▶ Problem
Reproduce word for word the lines between those holding "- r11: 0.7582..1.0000" and "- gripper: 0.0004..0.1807", inclusive, and nothing else from the data below.
----- Raw data -----
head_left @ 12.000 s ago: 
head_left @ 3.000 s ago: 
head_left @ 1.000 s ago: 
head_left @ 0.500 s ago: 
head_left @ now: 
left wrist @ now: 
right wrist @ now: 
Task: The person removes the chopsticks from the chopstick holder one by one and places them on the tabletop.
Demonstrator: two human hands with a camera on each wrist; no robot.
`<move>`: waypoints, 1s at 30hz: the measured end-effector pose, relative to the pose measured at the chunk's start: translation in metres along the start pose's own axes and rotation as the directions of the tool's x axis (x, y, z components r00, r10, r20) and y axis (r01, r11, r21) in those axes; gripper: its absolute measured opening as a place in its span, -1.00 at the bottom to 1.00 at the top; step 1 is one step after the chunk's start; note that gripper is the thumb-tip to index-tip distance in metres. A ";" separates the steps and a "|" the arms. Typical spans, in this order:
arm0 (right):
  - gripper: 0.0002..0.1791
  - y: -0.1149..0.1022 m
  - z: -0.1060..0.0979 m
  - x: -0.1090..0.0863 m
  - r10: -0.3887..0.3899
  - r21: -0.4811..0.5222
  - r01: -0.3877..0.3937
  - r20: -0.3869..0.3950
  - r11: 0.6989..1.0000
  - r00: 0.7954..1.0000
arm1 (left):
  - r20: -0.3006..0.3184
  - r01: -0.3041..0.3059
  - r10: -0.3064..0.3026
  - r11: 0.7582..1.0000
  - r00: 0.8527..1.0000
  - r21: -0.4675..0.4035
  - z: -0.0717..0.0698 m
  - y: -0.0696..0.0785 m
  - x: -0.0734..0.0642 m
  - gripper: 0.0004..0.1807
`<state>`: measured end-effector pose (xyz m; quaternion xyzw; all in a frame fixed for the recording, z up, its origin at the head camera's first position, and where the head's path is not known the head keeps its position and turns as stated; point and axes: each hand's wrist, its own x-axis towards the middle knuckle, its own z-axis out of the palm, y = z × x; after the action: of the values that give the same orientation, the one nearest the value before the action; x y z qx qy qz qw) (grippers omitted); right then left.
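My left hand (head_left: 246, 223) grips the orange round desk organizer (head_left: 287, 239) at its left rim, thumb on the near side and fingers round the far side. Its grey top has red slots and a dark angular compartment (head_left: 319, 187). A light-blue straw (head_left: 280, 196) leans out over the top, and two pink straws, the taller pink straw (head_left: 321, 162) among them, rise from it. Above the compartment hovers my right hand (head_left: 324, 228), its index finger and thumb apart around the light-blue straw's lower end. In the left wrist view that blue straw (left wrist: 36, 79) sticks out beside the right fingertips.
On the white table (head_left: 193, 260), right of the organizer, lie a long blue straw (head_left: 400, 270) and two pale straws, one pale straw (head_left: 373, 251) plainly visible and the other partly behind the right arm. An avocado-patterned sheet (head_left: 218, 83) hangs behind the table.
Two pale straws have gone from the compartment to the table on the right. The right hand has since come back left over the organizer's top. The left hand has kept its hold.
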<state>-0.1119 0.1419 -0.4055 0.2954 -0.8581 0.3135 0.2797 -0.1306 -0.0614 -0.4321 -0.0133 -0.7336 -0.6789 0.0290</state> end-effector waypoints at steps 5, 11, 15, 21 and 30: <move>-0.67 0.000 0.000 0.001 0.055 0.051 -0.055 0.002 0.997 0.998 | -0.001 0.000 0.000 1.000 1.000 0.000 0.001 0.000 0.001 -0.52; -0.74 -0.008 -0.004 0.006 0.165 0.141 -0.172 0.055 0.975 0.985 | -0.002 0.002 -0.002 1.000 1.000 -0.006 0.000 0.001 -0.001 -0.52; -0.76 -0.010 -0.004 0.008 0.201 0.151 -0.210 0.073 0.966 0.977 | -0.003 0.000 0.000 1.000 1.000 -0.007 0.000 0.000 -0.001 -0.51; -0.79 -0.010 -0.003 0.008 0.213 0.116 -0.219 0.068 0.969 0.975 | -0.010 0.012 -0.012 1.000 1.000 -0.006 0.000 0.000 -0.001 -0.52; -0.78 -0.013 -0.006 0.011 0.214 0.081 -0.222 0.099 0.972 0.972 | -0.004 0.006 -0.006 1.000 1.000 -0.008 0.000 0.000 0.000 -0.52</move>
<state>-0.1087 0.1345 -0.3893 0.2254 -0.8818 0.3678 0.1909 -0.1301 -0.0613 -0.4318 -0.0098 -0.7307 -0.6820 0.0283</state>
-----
▶ Answer box
  - r11: 0.7582..1.0000
  - r00: 0.8527..1.0000
  - r21: -0.4675..0.4035
  - z: -0.0717..0.0698 m
  - y: -0.0696..0.0785 m
  - x: -0.0734..0.0642 m
  - gripper: 0.0004..0.1807

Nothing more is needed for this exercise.